Saved data entries:

- Opening Delimiter -

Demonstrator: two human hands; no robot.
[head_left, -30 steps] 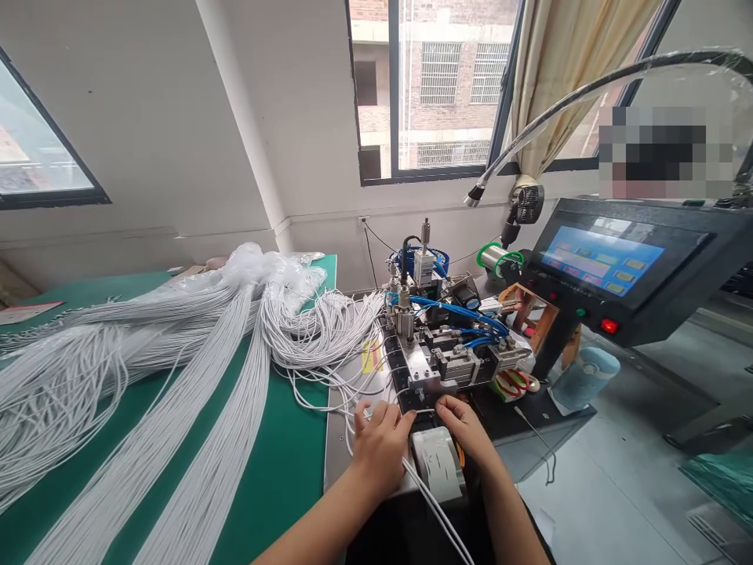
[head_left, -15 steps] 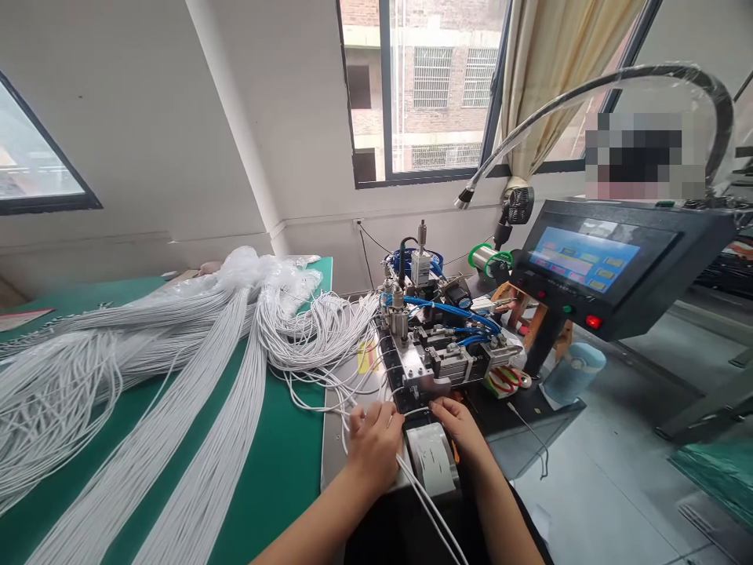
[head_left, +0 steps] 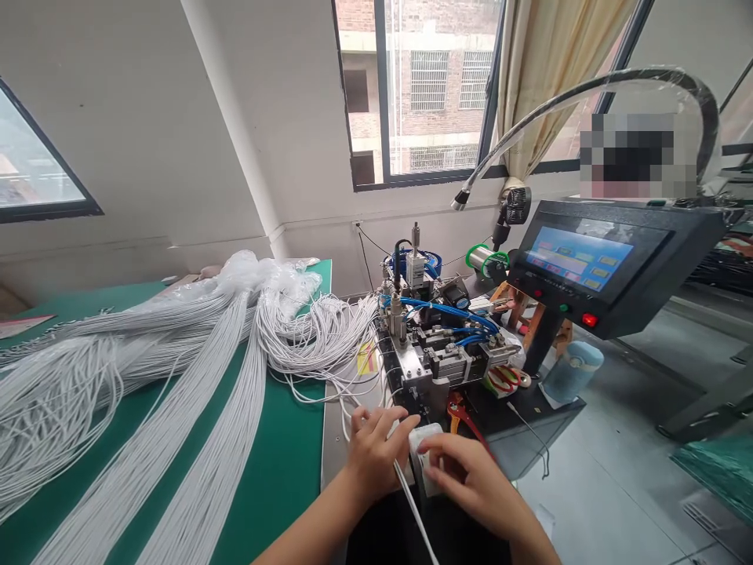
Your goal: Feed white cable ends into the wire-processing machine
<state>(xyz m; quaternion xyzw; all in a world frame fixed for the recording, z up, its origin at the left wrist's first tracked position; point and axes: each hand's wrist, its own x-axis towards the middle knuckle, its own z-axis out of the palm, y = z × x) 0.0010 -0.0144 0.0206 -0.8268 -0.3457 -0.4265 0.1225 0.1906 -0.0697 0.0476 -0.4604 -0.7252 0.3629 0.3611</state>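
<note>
My left hand (head_left: 375, 453) rests at the front of the small metal machine (head_left: 438, 357), its fingers curled round a white cord (head_left: 412, 506) that runs down towards me. My right hand (head_left: 471, 471) lies just to its right, over the white box (head_left: 424, 455) in front of the machine, fingers bent and touching it. Whether it grips anything I cannot make out. Red-handled scissors (head_left: 464, 413) lie beside the machine, just past my right hand.
Large bundles of white cords (head_left: 176, 369) spread over the green mat (head_left: 282, 471) on the left. A black console with a touch screen (head_left: 580, 257) stands on the right, a flexible lamp arm (head_left: 565, 94) arching above. A pale blue cup (head_left: 569, 370) sits below the console.
My right hand has drawn back from the machine's front slot towards me and now covers the white box. The red scissors have come into sight. My left hand stays in place.
</note>
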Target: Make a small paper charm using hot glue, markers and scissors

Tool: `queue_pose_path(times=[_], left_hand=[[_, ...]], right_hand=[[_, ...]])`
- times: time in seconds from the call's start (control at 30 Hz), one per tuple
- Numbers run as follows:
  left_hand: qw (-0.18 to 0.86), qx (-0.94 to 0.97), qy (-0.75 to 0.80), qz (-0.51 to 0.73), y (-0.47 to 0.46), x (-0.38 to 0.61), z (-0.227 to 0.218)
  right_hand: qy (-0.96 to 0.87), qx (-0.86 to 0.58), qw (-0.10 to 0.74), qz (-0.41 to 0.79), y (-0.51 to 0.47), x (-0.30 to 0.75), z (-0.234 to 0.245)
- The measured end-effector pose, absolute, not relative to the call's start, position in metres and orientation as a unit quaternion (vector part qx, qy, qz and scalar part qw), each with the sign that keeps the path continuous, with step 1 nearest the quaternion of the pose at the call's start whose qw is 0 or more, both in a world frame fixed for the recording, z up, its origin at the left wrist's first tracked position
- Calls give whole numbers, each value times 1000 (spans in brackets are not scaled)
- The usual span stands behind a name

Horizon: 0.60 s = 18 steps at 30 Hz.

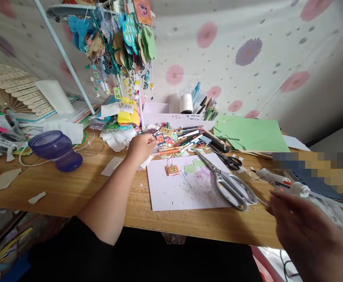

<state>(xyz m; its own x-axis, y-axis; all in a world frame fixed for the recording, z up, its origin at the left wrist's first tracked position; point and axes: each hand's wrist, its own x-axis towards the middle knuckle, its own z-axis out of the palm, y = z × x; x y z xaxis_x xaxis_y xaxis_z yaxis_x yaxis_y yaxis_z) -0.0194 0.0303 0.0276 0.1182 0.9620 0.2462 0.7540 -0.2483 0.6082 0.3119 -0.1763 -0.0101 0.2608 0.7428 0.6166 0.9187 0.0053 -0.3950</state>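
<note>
My left hand (pixel 141 149) reaches over the far middle of the desk, thumb and finger pinched on the edge of a small orange square card (pixel 160 139) with a dark border and a drawn face. Below it, a small orange booklet charm (pixel 173 170) with a loop lies on the white sheet (pixel 171 196). My right hand (pixel 309 227) is at the right, smeared by motion, just below a white glue gun (pixel 277 182) with a red light lit. Its fingers are too blurred to read. Silver scissors (pixel 230 184) rest partly on the sheet, blades pointing away.
Behind my left hand are scattered pens and small cutouts (pixel 186 137). Black-handled scissors (pixel 231 161) and green paper (pixel 253 133) lie to the right. A purple jar (pixel 55 150) stands left. Paper decorations (pixel 115 43) hang from a rack above the desk (pixel 95 196).
</note>
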Motion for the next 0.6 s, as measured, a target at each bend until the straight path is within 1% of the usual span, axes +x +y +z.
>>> queue_pose_path(times=[0.03,0.07,0.13,0.2,0.27,0.3,0.4,0.5,0.6], left_hand=[[165,724,587,323,30,-20,29],[156,719,584,342,30,-22,30],[130,709,584,374,32,-28,32],[114,708,593,366,35,-37,34],[128,721,602,320,39,-46,34],[142,729,603,291,41,-48,33],[172,744,597,246,41,-43,26],[171,768,567,246,33,-23,19],[173,798,517,255,21,-1,16]], right_hand=[[-627,-668,385,-114,-160,294,3],[-679,-619,384,-87,-142,277,14],[-776,-530,341,17,-107,249,32],[-804,-491,329,67,-74,231,40],[-782,-513,346,75,-44,223,39],[-773,-532,335,85,-31,223,36],[-800,-522,260,139,-7,227,24],[-836,-483,202,164,-4,230,14],[-860,-450,163,177,-8,227,8]])
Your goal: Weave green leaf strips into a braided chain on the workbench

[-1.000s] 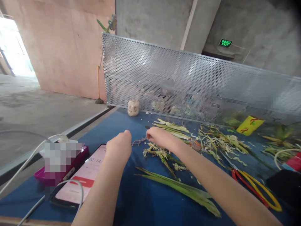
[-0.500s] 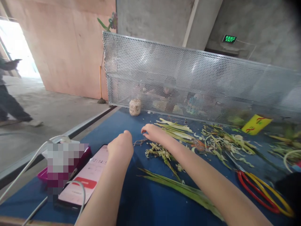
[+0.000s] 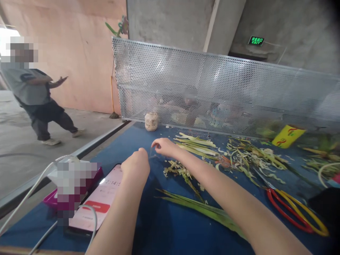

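Observation:
My left hand (image 3: 136, 164) is closed just above the blue table, beside the phone; its fingertips are turned away and what they hold is hidden. My right hand (image 3: 164, 147) is curled into a pinch a little to the right of it. A faint thin strand (image 3: 152, 153) shows in the gap between the hands, too blurred to name. Under my right forearm lies a small bundle of pale, curled plant pieces (image 3: 182, 170). Flat green and cream leaf strips (image 3: 198, 145) are spread behind it. Nearer me rests a long green leaf (image 3: 202, 210).
A phone (image 3: 98, 202) and a magenta tray (image 3: 50, 199) with cables are at left. Scissors (image 3: 292, 212) with red and yellow handles, plant scraps (image 3: 252, 159) and a yellow packet (image 3: 288, 136) lie right. A woven jar (image 3: 151, 121) stands before a perforated metal screen (image 3: 170, 81). A person (image 3: 39, 88) walks beyond.
My right hand has moved slightly left, closer to my left hand, which stays nearly still. The thin brownish strands near it have shifted and blurred. The person at left has come further into view.

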The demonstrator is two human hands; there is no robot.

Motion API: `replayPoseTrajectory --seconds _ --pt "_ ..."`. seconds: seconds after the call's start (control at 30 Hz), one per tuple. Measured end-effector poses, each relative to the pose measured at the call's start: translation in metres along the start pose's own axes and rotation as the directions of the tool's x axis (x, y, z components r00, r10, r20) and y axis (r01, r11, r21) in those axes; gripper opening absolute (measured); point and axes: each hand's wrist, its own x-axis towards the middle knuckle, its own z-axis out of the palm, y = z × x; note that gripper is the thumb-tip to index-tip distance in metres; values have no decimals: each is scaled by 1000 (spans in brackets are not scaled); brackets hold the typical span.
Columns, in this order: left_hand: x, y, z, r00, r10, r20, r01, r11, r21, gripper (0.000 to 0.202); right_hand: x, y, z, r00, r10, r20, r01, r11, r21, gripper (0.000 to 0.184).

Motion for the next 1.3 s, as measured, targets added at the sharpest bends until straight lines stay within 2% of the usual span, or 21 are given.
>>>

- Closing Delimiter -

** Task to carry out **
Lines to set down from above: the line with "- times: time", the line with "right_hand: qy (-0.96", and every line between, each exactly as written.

** Problem solution **
- times: time in seconds from the call's start (control at 30 Hz), one per tuple
- Numbers run as follows:
  left_hand: qw (-0.18 to 0.86), qx (-0.94 to 0.97), qy (-0.75 to 0.80), qz (-0.51 to 0.73), y (-0.47 to 0.46), x (-0.38 to 0.61), z (-0.227 to 0.218)
  right_hand: qy (-0.96 to 0.87), qx (-0.86 to 0.58), qw (-0.10 to 0.74), qz (-0.41 to 0.79), y (-0.51 to 0.47), x (-0.30 to 0.75), z (-0.234 to 0.245)

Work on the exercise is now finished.